"Surgeon’s Advisor not only represents many of the most prominent practices in the US, Robert is a true digital expert who understands the power of data and insights and how they can help a practice grow and compete for the next patient."
Tom Seery, CEO
Do you know what’s happening with your website and web strategy? Is it working? Are you spending the right amount of money? Should you be spending more money or less? Where are your patients coming from? Do they find you on the web or are they coming from doctor referrals? If you have multiple sites and lots of web properties do you know which ones are working and which ones aren’t?
These are some of the questions whose answers can mean the difference between a successful practice and an unsuccessful practice.

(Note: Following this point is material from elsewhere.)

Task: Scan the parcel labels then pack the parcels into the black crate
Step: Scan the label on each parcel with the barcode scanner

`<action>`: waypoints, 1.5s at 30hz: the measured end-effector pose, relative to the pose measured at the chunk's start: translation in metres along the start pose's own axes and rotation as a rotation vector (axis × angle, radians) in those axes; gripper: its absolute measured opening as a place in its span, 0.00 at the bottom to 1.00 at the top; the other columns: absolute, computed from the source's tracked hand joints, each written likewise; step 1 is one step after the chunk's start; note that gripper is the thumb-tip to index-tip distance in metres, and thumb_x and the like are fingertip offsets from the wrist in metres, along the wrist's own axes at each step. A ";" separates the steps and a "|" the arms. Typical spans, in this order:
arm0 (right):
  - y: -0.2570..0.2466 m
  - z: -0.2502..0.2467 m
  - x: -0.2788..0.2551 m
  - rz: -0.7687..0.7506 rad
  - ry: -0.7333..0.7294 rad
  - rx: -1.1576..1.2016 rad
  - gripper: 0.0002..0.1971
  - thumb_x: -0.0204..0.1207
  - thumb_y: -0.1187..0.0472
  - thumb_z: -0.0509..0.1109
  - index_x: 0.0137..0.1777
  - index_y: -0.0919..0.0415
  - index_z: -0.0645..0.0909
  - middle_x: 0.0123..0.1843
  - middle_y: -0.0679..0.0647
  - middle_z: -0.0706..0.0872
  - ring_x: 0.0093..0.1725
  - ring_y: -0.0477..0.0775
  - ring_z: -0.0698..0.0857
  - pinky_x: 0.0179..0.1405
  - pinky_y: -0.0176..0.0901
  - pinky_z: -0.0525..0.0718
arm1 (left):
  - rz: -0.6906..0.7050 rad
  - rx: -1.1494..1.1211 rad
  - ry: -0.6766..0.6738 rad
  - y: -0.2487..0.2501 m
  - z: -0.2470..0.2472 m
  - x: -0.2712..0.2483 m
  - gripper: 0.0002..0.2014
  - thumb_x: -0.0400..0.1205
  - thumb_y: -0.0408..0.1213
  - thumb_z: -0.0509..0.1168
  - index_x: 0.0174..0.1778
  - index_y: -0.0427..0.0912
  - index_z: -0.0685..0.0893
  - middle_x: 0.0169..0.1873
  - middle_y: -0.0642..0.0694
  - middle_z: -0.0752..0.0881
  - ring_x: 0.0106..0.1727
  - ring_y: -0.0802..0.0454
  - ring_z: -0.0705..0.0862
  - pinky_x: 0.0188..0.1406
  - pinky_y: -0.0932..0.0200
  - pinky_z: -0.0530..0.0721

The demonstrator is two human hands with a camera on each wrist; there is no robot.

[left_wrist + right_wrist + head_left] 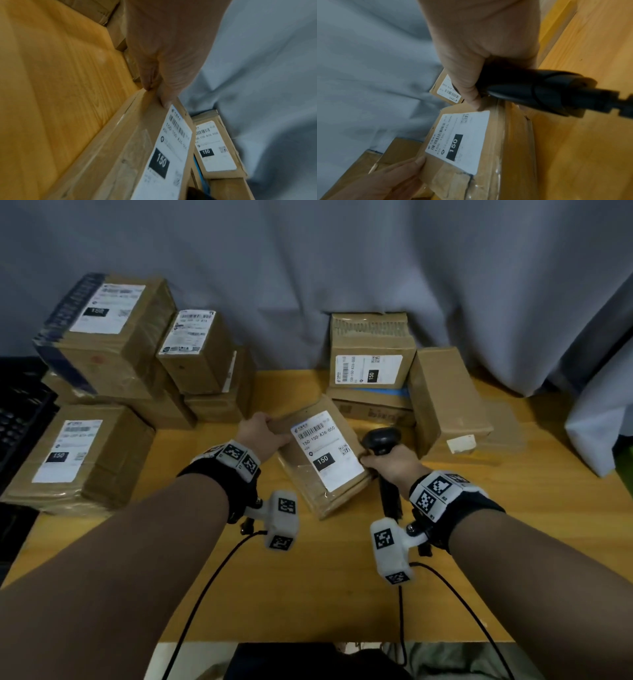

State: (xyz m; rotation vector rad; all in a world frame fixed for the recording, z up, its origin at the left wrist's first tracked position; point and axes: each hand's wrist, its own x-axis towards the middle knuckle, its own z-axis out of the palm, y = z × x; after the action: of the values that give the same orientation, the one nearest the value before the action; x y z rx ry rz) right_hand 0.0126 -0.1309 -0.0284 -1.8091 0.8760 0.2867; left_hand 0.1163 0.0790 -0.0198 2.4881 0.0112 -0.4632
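Head view: a flat cardboard parcel [322, 455] sits tilted at the centre of the wooden surface [308, 583], its white label [325, 451] facing up. The left hand [263, 434] grips the parcel's corner at about 10 o'clock, thumb on top and fingers curled under the edge. The right hand [394, 465] is wrapped around the handle of a black scanner [382, 440], and its thumb tip touches the parcel's edge at about 3 o'clock. More parcels are stacked at 10 o'clock [113, 364] and at 1 o'clock [373, 361]. The black crate [20, 412] shows at the frame's 9 o'clock edge.

Left wrist view: the left hand [171, 56] pinches the parcel [123, 155] at its upper corner, thumb flat on the top face just beside the label [169, 152].

Right wrist view: the right hand [481, 44] is closed tight around the scanner [539, 92], the thumb pressing down on the parcel [508, 148] just above the label [462, 138]. The left hand [393, 180] holds the corner at 7 o'clock.
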 end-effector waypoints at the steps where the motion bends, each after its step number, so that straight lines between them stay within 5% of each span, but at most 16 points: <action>1: 0.001 0.000 0.002 0.002 -0.003 -0.018 0.11 0.72 0.60 0.77 0.50 0.60 0.80 0.42 0.54 0.82 0.48 0.57 0.81 0.50 0.45 0.78 | -0.029 -0.067 0.000 -0.002 0.002 0.001 0.32 0.76 0.44 0.74 0.73 0.35 0.72 0.66 0.37 0.79 0.66 0.39 0.78 0.65 0.47 0.79; 6: 0.008 0.001 0.007 0.017 -0.001 -0.016 0.16 0.69 0.64 0.80 0.55 0.63 0.81 0.48 0.57 0.84 0.53 0.59 0.83 0.54 0.47 0.80 | -0.071 -0.371 0.003 -0.008 0.006 0.002 0.26 0.76 0.38 0.74 0.71 0.39 0.77 0.63 0.45 0.82 0.63 0.46 0.81 0.58 0.53 0.80; 10: 0.011 -0.002 0.008 0.004 -0.029 0.058 0.22 0.68 0.64 0.81 0.62 0.63 0.81 0.56 0.58 0.86 0.58 0.60 0.84 0.60 0.51 0.81 | -0.120 -0.570 -0.129 0.000 0.004 -0.004 0.27 0.78 0.38 0.73 0.71 0.55 0.71 0.62 0.45 0.75 0.59 0.41 0.76 0.52 0.35 0.79; 12: 0.014 -0.002 0.008 -0.027 -0.051 0.078 0.21 0.68 0.64 0.81 0.60 0.59 0.81 0.55 0.56 0.87 0.57 0.59 0.84 0.62 0.53 0.82 | -0.131 -0.645 -0.190 0.003 0.006 -0.006 0.28 0.78 0.40 0.73 0.70 0.58 0.69 0.63 0.43 0.77 0.63 0.39 0.76 0.50 0.35 0.77; 16: 0.015 -0.003 0.009 -0.052 -0.067 0.142 0.14 0.70 0.66 0.80 0.46 0.50 0.79 0.46 0.52 0.86 0.52 0.59 0.86 0.61 0.61 0.84 | -0.157 -0.737 -0.172 0.010 0.009 -0.007 0.28 0.75 0.44 0.74 0.66 0.57 0.67 0.67 0.46 0.78 0.67 0.40 0.77 0.56 0.39 0.76; 19: 0.011 -0.006 0.010 -0.034 -0.084 0.191 0.13 0.72 0.63 0.78 0.49 0.50 0.79 0.47 0.51 0.86 0.49 0.55 0.84 0.61 0.54 0.82 | -0.119 -0.799 -0.153 0.015 0.009 -0.006 0.25 0.77 0.42 0.73 0.64 0.54 0.66 0.60 0.51 0.80 0.63 0.44 0.80 0.61 0.39 0.80; 24: -0.009 -0.010 0.012 -0.060 0.040 0.333 0.20 0.71 0.62 0.77 0.62 0.58 0.78 0.51 0.54 0.86 0.55 0.59 0.84 0.62 0.54 0.81 | 0.018 -0.753 -0.030 0.030 0.008 -0.010 0.19 0.82 0.43 0.68 0.66 0.50 0.69 0.57 0.53 0.78 0.50 0.58 0.80 0.42 0.58 0.83; 27: -0.017 -0.011 0.012 -0.100 0.089 0.461 0.23 0.70 0.63 0.79 0.65 0.60 0.79 0.55 0.56 0.88 0.55 0.58 0.86 0.62 0.54 0.83 | -0.045 -0.927 0.061 0.040 0.002 -0.012 0.16 0.88 0.48 0.56 0.68 0.45 0.72 0.52 0.50 0.84 0.51 0.56 0.84 0.48 0.59 0.84; 30: -0.021 -0.016 0.013 -0.091 0.076 0.596 0.20 0.70 0.65 0.79 0.61 0.58 0.80 0.52 0.56 0.90 0.52 0.57 0.89 0.58 0.56 0.86 | -0.051 -0.934 -0.017 0.048 -0.007 -0.011 0.20 0.89 0.47 0.54 0.70 0.38 0.78 0.59 0.42 0.86 0.60 0.47 0.85 0.60 0.56 0.83; 34: -0.023 -0.018 0.013 -0.071 0.017 0.719 0.21 0.70 0.65 0.79 0.62 0.61 0.80 0.49 0.58 0.91 0.45 0.57 0.91 0.44 0.52 0.90 | 0.068 -0.710 -0.199 0.053 -0.016 -0.015 0.23 0.85 0.56 0.56 0.75 0.52 0.71 0.61 0.57 0.80 0.60 0.61 0.80 0.54 0.64 0.76; 36: -0.028 -0.018 0.010 -0.084 -0.005 0.718 0.19 0.72 0.66 0.79 0.62 0.62 0.80 0.46 0.59 0.92 0.41 0.58 0.90 0.37 0.48 0.89 | 0.046 -0.734 -0.263 0.050 -0.018 -0.011 0.30 0.81 0.59 0.61 0.78 0.56 0.65 0.67 0.53 0.79 0.64 0.53 0.80 0.58 0.55 0.80; 39: -0.035 -0.023 0.008 -0.099 -0.003 0.672 0.20 0.71 0.65 0.79 0.62 0.62 0.80 0.49 0.61 0.91 0.46 0.63 0.90 0.50 0.58 0.89 | -0.021 -0.732 -0.352 0.046 -0.026 -0.009 0.31 0.78 0.56 0.67 0.76 0.62 0.64 0.67 0.48 0.78 0.66 0.45 0.78 0.67 0.41 0.75; 45: -0.050 -0.041 0.005 -0.140 0.040 0.666 0.21 0.70 0.63 0.80 0.63 0.61 0.81 0.51 0.59 0.91 0.50 0.60 0.91 0.55 0.59 0.88 | -0.041 -0.871 -0.313 0.063 -0.030 -0.010 0.15 0.82 0.53 0.63 0.61 0.54 0.71 0.59 0.47 0.79 0.59 0.46 0.79 0.65 0.45 0.76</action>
State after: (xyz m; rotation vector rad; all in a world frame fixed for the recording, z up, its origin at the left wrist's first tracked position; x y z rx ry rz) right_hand 0.0418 -0.1602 0.0217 -1.2452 0.7513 -0.1260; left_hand 0.1238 0.0458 0.0419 1.5521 0.1140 -0.6836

If you don’t know the answers to these questions and others, as we see so often with practices who have been kind of left in the dark, then you really need to dig in and find the answers.
And importantly, do you really know? Ordo you perhaps insist you know (when you do not).
I’ve seen countless practices who believe one thing only to learn that something totally different is happening. This often occurs with patient lead tracking. So many practices are too general in analyzing patient leads, and other practices just aren’t asking the right questions and trying to better understand their leads. This are two big roadblocks to increased digital performance.
Properly benchmarking the performance of your web strategies, identifying a core set of key performance indicators, and reporting on progress over time is vital to the success of your medical practice. Without doing so, you are operating blindly. You can’t make data-driven decisions and you may not even know what or who to believe.
In the Dark is Nowhere for Your Practice to Be
I am surprised that in this day and age so many medical practices don’t have access to vital data that is so readily available. Unfortunately, I am convinced that many vendors go out of their way to obfuscate this data. Heck, some vendors perhaps reason, if nobody knows what they’re doing then they won’t stop paying for it if it’s not working. Or, if nobody is measuring the vendor’s performance, then perhaps it doesn’t matter how well they perform.
Imagine if a patient had surgery with you and never bothered to look in the mirror afterwards. That’s preposterous. No patient would discard the opportunity to validate your work. But it’s about the same level of absurdity as never monitoring the progress of your website or your digital marketing strategy. Not getting reports. Not getting Google Analytics. In my eyes those are equally preposterous. Let me remind you, the performance of your digital assets is vitally important to the success of your practice. Ignore the data at your own peril.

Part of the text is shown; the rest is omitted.